Prabhakar Raghavan

Prabhakar Raghavan

Prabhakar Raghavan is Google's Chief Technologist.

Prabhakar is one of the foremost authorities on Search and is the co-author of two widely-used graduate texts on algorithms and on search: Randomized Algorithms and Introduction to Information Retrieval. He has over 20 years of research spanning algorithms, web search and databases, published over 100 papers in various fields, and holds 20 issued patents, including several on link analysis for web search.

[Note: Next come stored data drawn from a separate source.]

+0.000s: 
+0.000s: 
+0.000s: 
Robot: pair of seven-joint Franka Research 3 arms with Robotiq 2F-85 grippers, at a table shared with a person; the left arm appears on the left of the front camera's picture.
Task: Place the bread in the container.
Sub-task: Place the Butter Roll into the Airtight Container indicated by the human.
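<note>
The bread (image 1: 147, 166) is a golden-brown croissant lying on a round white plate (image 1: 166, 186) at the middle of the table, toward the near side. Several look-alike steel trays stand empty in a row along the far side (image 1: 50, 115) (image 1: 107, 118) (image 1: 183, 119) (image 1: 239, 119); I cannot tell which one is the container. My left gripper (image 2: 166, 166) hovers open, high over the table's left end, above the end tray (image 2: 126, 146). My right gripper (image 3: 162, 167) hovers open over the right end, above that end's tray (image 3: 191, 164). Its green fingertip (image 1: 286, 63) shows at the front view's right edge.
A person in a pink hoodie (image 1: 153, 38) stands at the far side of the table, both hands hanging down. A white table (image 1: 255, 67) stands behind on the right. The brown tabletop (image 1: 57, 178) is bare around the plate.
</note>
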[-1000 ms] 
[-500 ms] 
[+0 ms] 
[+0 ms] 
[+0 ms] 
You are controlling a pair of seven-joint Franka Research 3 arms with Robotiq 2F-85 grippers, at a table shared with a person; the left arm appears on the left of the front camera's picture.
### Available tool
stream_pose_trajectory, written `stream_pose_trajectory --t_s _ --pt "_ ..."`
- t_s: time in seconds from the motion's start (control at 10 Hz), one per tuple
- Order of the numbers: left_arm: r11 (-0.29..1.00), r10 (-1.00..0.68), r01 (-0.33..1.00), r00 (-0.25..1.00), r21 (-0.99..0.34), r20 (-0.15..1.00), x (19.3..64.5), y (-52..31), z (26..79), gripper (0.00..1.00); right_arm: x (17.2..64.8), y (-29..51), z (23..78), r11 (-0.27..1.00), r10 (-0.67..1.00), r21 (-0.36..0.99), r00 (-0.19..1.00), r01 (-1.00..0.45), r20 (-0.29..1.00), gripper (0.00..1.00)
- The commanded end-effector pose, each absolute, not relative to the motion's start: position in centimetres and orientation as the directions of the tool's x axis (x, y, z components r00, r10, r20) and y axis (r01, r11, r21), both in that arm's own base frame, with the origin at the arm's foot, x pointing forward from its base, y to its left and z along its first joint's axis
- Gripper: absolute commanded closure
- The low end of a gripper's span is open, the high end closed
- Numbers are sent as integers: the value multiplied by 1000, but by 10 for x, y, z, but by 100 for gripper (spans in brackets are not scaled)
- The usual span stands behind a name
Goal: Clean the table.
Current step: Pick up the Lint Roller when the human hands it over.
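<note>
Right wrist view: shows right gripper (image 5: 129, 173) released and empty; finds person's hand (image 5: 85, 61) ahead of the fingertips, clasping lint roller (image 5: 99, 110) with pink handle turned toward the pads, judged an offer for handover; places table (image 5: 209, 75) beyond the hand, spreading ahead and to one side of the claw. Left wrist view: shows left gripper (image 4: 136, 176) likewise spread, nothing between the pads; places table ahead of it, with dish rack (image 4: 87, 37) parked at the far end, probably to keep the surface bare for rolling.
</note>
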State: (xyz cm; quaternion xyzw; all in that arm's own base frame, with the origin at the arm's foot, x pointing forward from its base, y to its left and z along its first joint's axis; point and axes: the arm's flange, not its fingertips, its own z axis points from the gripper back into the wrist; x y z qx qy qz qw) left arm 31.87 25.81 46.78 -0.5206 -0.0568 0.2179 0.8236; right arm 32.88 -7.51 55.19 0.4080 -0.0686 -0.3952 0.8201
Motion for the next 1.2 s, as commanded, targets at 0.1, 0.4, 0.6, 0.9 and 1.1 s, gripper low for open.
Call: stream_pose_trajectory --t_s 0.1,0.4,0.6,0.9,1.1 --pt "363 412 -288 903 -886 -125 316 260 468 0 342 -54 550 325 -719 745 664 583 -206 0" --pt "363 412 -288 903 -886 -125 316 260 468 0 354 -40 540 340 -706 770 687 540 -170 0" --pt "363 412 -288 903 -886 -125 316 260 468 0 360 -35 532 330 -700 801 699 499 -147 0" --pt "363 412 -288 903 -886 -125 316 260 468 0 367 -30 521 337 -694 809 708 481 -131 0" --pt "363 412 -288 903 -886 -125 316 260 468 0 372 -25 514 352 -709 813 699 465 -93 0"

He joined Google in 2012. Most recently, as Google's Senior Vice President for Knowledge & Information (K&I), Prabhakar was responsible for Google’s Search, Ads, Commerce, Geo, Assistant & Gemini products. Prior to leading K&I, Prabhakar was responsible for the Ads & Commerce teams. Before that, he was Vice President of Workspace in Google Cloud. Before joining Google, Prabhakar founded and led Yahoo! Labs. He also served as CTO at Verity, and was at IBM Research for 14 years.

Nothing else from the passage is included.